Description Amount ($) [Received/(Paid)]
Pre 16 July 2012
Interest on Term Deposits 1,575.34
Solbrick loan repayment 1 50,000.00
Between 16 July 2012 and 26 April 2013
Solbrick loan repayment 2 6,958.00
Entertainment 5,922.00
After 26 April 2013
ATO GST refund 1,505.00
Total 65,960.34

Interest on Term Deposits

  1. The interest of $1,575.34 consisted of amounts of $308.22 and $1,267.12, being interest paid on term deposits invested on behalf of the plaintiffs as follows:

(a)   On 24 June 2010, the defendant invested $25,000 drawn from the plaintiffs’ account. On 24 September 2010, the sum of $25,308.22, being the principal and interest, was paid into the defendant’s account.  The defendant transferred $25,000 to the plaintiffs’ account on 11 October 2010 but retained the interest of $308.22.

The defendant conceded that he was liable for this sum.

(b)   On 11 August 2010, the defendant invested $200,000 of the plaintiffs’ funds in a NAB term deposit.  On 22 October 2010, the principal of $200,000 and the interest of $1,267.12 were withdrawn and deposited into the defendant’s bank account.  The principal was debited to the defendant’s loan account with the plaintiffs but he retained the interest.

The defendant concedes that he is liable for the sum of $1,267.12.

Solbrick loan repayment 1

  1. On 21 July 2010, Fortune Holding, through its agent the defendant, entered into a loan agreement with Solbrick Constructions Pty Ltd and its guarantors.

  1. On 20 April 2012, Fortune Holding and Solbrick Constructions Pty Ltd, together with the guarantors, entered into a Deed of Settlement and Release in which Solbrick Constructions Pty Ltd and its guarantors agreed to pay $650,000 by certain instalments. 

  1. By email dated 6 July 2012 to Solbrick Constructions Pty Ltd, the defendant requested a transfer of $150,000 to Fortune Holding’s account and $50,000 to his account stating ‘My uncle has been chased (sic) each day regards to Solbrick, if I can show him 150K into FHG account, it will at least shup (sic) him up for a week’.  On 12 July 2012, $50,000 was paid into the defendant’s account.

  1. The defendant concedes that this $50,000 was due to be paid to Fortune Holding but contends that it should be set off against a payment of $50,000 made by him to Fortune Holding on 16 March 2012.  This sum was credited to the defendant, by Mr Russell Munday of Munday Wilkinson (the expert accountant called by the plaintiffs) in his loan account calculations, and it must therefore either be allowed here or subtracted from those calculations.
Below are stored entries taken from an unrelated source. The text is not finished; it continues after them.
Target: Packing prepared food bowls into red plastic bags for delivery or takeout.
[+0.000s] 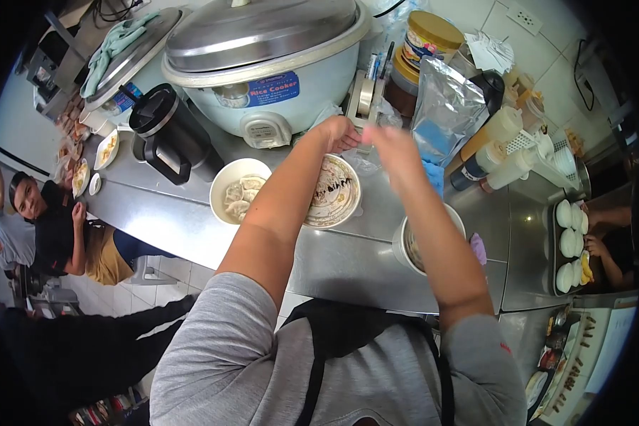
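Both my arms reach forward over the steel counter (346, 255). My left hand (342, 134) has its fingers curled, beside a tape dispenser (363, 98). Close to it on the right, my right hand (391, 144) is blurred by motion. Whether either hand holds a strip of tape is too unclear to see. Below them sits a round tub with a clear lid (341, 194) that bears black handwriting; my left forearm covers part of it. An uncovered white bowl of dumplings (239, 194) stands left of it. Under my right forearm is another white tub (404, 247), its contents mostly hidden.
A large rice cooker (266, 101) and a black tumbler (173, 138) stand behind the bowls. At right are a silver pouch (447, 112), sauce bottles (479, 165) and a tray of white cups (559, 250) near another person's hands. People (66, 223) are at the far left.
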A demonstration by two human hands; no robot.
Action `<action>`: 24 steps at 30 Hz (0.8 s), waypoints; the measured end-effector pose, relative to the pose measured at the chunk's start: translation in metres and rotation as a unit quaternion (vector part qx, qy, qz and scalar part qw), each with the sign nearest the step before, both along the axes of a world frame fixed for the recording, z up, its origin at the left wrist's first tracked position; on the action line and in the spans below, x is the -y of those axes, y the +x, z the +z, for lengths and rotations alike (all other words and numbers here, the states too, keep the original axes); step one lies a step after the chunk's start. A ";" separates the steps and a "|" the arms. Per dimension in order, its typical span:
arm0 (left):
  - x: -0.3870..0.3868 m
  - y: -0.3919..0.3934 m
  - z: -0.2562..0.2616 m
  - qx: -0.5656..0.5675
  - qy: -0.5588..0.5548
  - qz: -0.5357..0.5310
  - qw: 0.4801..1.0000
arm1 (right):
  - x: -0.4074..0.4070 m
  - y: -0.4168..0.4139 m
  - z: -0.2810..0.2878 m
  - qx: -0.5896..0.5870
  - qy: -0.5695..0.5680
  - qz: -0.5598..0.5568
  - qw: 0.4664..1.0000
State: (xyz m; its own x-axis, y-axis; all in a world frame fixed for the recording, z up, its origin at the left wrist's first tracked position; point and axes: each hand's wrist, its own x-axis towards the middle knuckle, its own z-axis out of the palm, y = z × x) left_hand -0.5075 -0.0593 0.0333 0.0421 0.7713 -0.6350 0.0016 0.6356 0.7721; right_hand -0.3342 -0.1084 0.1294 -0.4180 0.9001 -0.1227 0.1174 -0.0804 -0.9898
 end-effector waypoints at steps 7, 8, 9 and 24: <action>0.002 0.044 0.029 -0.063 -0.007 0.051 0.997 | 0.122 0.077 -0.002 0.067 0.075 0.084 0.991; 0.003 0.051 0.030 -0.128 0.045 0.037 0.990 | 0.123 0.080 -0.004 0.054 0.101 0.076 0.990; 0.008 0.048 0.028 -0.130 0.044 0.039 0.990 | 0.126 0.081 0.000 0.052 0.101 0.079 0.990; 0.015 0.084 0.058 -0.430 0.254 0.008 0.866 | 0.116 0.160 0.001 0.129 0.136 0.105 0.977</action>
State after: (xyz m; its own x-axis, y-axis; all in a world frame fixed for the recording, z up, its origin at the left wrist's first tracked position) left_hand -0.4239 -0.0743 0.0918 -0.2909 0.9567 -0.0042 0.7094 0.2186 0.6700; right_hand -0.1747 -0.2246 0.1300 -0.5831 0.8122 -0.0163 0.3521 0.2347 -0.9060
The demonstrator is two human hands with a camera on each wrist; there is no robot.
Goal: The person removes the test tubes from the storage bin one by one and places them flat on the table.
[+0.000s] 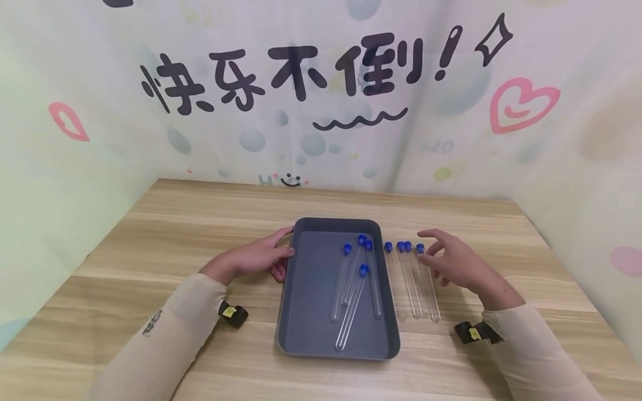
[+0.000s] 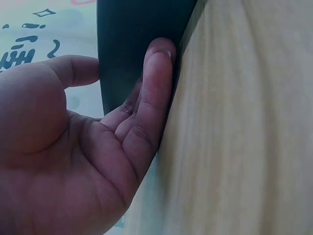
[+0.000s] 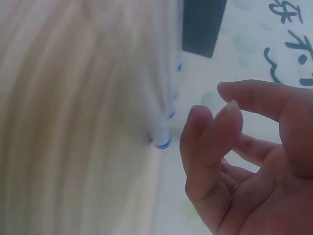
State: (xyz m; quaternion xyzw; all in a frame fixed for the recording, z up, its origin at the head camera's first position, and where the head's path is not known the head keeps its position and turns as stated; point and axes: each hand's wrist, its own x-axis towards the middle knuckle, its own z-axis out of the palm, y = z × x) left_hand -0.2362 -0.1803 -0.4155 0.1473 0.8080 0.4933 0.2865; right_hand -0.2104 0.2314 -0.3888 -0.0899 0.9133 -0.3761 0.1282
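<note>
A dark grey tray (image 1: 311, 301) stands on the table, with several clear test tubes (image 1: 351, 306) with blue caps lying loosely inside it. My left hand (image 1: 258, 257) holds the tray's left side: the thumb is at the rim, and the fingers lie against the outer wall in the left wrist view. Along the tray's right side lies a row of several more capped test tubes (image 1: 413, 284). Over the cap end of the rightmost tube, my right hand (image 1: 453, 259) hovers with thumb and fingers apart. In the right wrist view a gap separates those fingers from the nearest blue cap (image 3: 163, 142).
The wood-grain table (image 1: 200, 206) reaches back to a printed cloth (image 1: 311, 150) with black lettering. Similar cloth hangs at the left and right. A black wrist strap (image 1: 233, 313) is on the left wrist, and a second strap (image 1: 476, 332) is on the right.
</note>
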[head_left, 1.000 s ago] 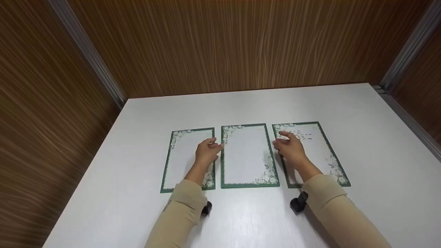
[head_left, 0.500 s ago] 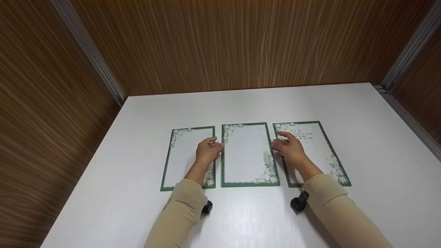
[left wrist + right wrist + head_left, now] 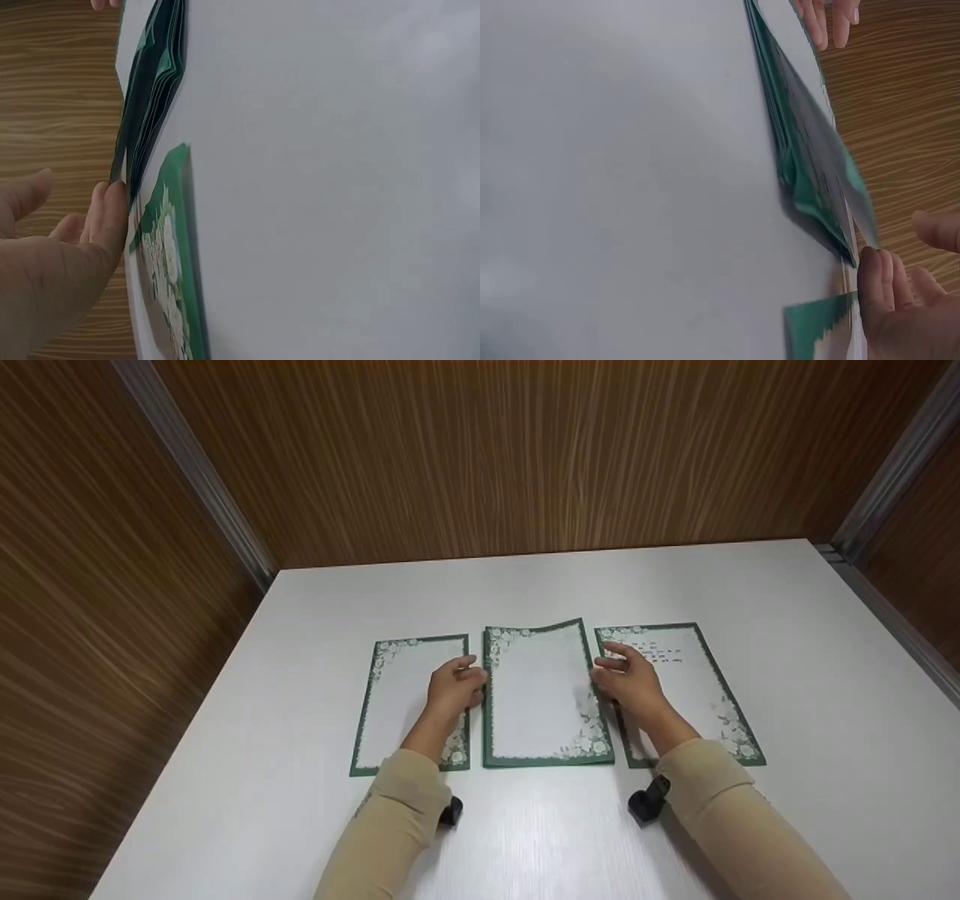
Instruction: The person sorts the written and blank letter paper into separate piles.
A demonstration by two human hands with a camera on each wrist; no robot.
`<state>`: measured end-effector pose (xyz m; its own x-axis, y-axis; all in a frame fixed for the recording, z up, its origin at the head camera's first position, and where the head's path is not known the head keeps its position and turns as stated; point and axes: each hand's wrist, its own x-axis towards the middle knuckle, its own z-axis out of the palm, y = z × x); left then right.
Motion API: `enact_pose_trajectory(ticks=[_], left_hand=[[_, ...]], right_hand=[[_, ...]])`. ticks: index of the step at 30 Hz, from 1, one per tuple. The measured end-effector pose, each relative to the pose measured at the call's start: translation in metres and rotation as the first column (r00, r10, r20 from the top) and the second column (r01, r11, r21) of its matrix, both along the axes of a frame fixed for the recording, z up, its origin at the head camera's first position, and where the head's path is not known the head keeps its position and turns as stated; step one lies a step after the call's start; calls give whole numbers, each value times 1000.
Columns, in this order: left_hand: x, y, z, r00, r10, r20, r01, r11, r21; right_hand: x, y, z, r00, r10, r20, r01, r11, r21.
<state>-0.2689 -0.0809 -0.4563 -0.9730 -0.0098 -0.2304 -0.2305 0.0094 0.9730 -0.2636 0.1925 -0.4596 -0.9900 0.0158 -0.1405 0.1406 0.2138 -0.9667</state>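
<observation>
A stack of white sheets with green floral borders lies in the middle of the table. Its top sheet is raised, bowed up at the far right corner. My left hand touches that sheet's left edge with its fingertips. At the opposite edge are the fingertips of my right hand. In the left wrist view, the thumb stands apart from the fingers, and layered paper edges show. The right wrist view has the lifted sheet slanting above the pile, its corner at the fingers.
A matching bordered sheet lies flat on the left, partly under my left arm. Another, with lines of writing, lies on the right beneath my right hand. Black wrist devices hang below the sleeves. Wood-grain panels enclose the white table.
The middle stack's top sheet has come up from the pile, its far right corner rising and its lower right edge shifting slightly right. Both hands have barely moved.
</observation>
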Motion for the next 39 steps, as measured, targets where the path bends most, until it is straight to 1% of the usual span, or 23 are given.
enact_pose_trajectory(ticks=[5, 7, 16, 21, 25, 28, 31, 33, 37, 39], left_hand=[[0, 0, -1, 1000, -26, -5, 26, 999, 30], [0, -1, -1, 999, -28, -18, 29, 999, 23], [1, -2, -4, 999, -5, -33, 3, 998, -61], [1, -1, -3, 999, -1, -37, -2, 997, -79], [2, -2, 0, 999, 4, -36, -9, 992, -125], [2, -6, 1, 999, 10, -33, -15, 987, -158], [2, -11, 1, 999, 18, -36, -24, 987, -162], [1, -15, 1, 999, 24, -39, -30, 988, -149], [0, -24, 1, 998, 43, -40, -48, 989, -142], [0, -28, 2, 998, 56, -36, -60, 988, -145]], right_hand=[[0, -1, -1, 1000, -1, -16, 0, 1000, -14], [1, -2, -2, 1000, -2, -14, 2, 1000, -12], [2, -4, -4, 999, 0, 32, 0, 1000, -16], [0, -2, -5, 999, 11, 49, -10, 1000, -15], [-1, -5, -4, 998, 6, 64, -4, 1000, -26], [-2, -8, -4, 998, 6, 69, -3, 999, -42], [-3, -13, -6, 998, 14, 54, -10, 998, -67], [-3, -18, -7, 999, 13, 46, -9, 997, -81], [-4, -30, -7, 999, 1, 48, 2, 998, -61], [-4, -36, -6, 998, -7, 56, 8, 999, -32]])
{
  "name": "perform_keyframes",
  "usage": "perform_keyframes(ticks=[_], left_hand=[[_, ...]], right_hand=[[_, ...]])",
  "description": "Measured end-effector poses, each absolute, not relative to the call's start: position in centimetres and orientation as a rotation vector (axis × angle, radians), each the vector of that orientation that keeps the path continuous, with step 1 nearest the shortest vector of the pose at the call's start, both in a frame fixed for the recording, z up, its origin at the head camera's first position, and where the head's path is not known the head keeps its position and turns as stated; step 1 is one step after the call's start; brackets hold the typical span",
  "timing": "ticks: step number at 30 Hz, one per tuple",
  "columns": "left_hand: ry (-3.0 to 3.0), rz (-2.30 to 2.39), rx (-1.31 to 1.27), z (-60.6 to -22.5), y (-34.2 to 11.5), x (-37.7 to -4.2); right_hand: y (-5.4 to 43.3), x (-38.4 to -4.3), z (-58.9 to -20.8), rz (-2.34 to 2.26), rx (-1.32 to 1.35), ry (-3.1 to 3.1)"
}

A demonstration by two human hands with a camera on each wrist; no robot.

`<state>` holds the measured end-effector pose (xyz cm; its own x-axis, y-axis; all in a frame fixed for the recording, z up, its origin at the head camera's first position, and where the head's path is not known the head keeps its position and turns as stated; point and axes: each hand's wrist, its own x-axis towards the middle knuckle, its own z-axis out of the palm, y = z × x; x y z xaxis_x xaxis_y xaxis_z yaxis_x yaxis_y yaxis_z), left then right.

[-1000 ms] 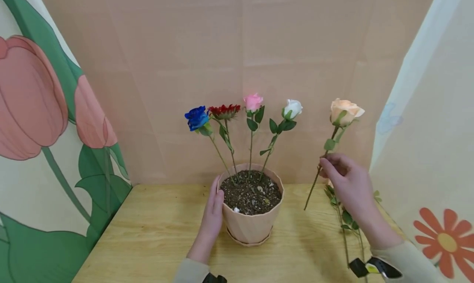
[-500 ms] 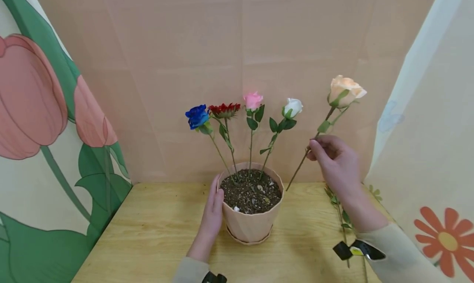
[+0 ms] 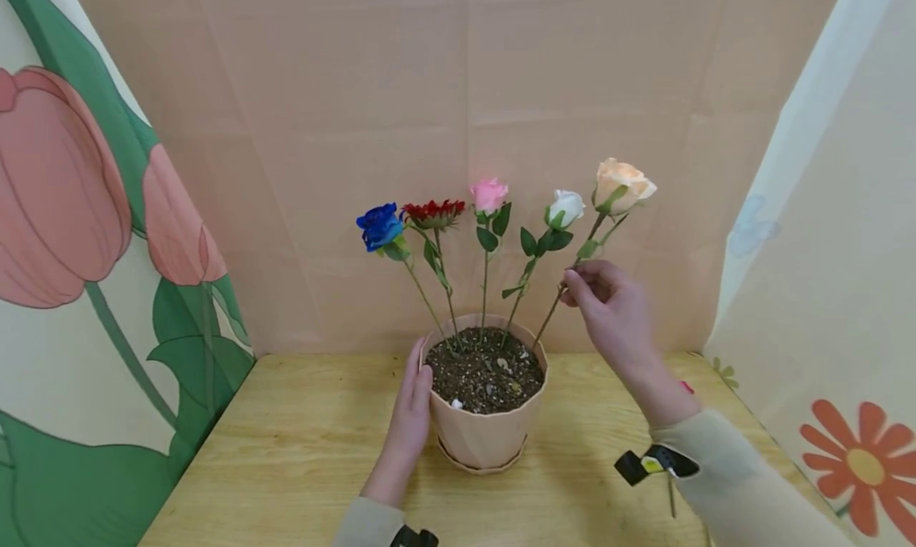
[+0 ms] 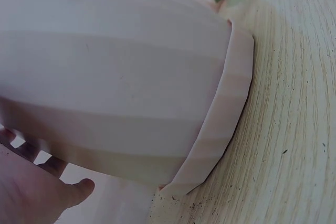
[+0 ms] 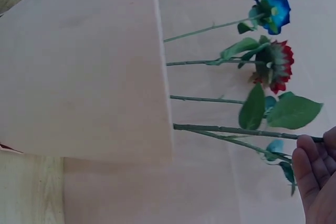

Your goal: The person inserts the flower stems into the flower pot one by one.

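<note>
My right hand [image 3: 617, 316] pinches the stem of a peach rose [image 3: 622, 188]. The stem leans right, its lower end at the right rim of the pale pink flower pot [image 3: 483, 440]. My left hand [image 3: 411, 412] rests along the pot's left side with fairly straight fingers. Dark soil [image 3: 487, 380] fills the pot. A blue rose [image 3: 381, 227], a red flower [image 3: 434, 215], a pink rose [image 3: 490, 197] and a white rose [image 3: 566, 210] stand in it. In the right wrist view, the held stem [image 5: 236, 130] crosses behind the rim, which hides its tip.
Beneath the pot is a matching saucer [image 3: 481, 469] on the wooden table [image 3: 300, 451]. My right forearm mostly hides what lies on the right; a stem end [image 3: 673, 499] and a pink bit [image 3: 686, 387] show. A plain backdrop [image 3: 343, 94] and printed side walls enclose the table.
My right hand has carried the peach rose up and leftward from the table's right side to the pot's right rim. My left hand has stayed against the pot.
</note>
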<state>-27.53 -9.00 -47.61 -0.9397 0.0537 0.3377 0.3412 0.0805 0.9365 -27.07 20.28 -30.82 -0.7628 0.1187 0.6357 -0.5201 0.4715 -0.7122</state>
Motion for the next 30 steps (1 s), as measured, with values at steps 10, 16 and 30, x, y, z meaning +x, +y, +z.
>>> perform_keyframes(ticks=[10,16,30], left_hand=[[-2.132,-1.96,-0.426,-47.8,-9.0,-27.7],[-2.138,-1.941,-0.42,-47.9,-8.9,-27.7],[-2.141,-1.944,-0.404,-47.8,-9.0,-27.7]], right_hand=[[19.6,-28.5,-32.2,1.347,0.347,-2.125],[19.5,-29.3,-32.9,1.28,0.328,-2.165],[19.2,-30.0,-34.6,1.199,0.31,-2.249]])
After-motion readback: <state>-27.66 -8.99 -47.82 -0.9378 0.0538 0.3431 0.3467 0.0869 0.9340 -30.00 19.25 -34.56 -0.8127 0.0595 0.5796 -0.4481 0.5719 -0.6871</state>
For convenience, I propose to allow for it in this category, as claimed by the plaintiffs, because it makes no difference to the result.

Solbrick loan repayment 2

  1. A trust ledger of Clamenz Evans Ellis Lawyers for Fortune Holding records deposits of $240,000 on 10 July 2012 and $25,244.52 on 24 July 2012 by ‘The Manager Fortune Holding Group’.  The same trust ledger records that, on 1 August 2012, $6,958 was paid into an account, which the defendant acknowledges was his account.

  1. The defendant is unable to identify any basis upon which he could be entitled to that payment from the Fortune Holding Group trust account; and, although he does not agree that it relates to the Solbrick loan, he concedes that the $6,958 was the plaintiffs’ money and he is liable to repay that sum.

Entertainment expenses

  1. The defendant charged entertainment expenses to the credit card of the second plaintiff (‘Fortune Holding Developments’) in the sum of of $5,922 consisting of the following payments:

Date Restaurant Amount
8 June 2012 Toodouri Asian Fusion Restaurant, North Melbourne $150.000
9 June 2012 Music Box Karaoke/BBQ Bar, Melbourne $4,660.00
10 June 2012 Music Box Karaoke/BBQ Bar $832.00
27 June 2012 Squires Loft, Albert Park $120.000
27 June 2012 Squires Loft, Albert Park $160.000
  1. The clause 1.5.3 of the Employment Agreement provided that Fortune Holding would ‘reimburse [the defendant] for all reasonable business-related out-of-pocket expenses which have been properly incurred in the performance of [his] duties, subject to the production of such evidence … including any relevant tax invoice’. However, expenses above $1,100 required specific approval by Fortune Holding. 

  1. The defendant contended that these entertainment expenses were authorised because in each case the entertainment was for business purposes and he had provided invoices.  He submitted that the entitlement to entertainment expenses incurred for business purposes was supported by the following:

(a)The entertainment expenses were mainly incurred in entertaining the lawyers and accountants for the Fortune business.  As the General Manager and sole employee of the Fortune business in Australia, he was heavily dependent on accounting and legal advice.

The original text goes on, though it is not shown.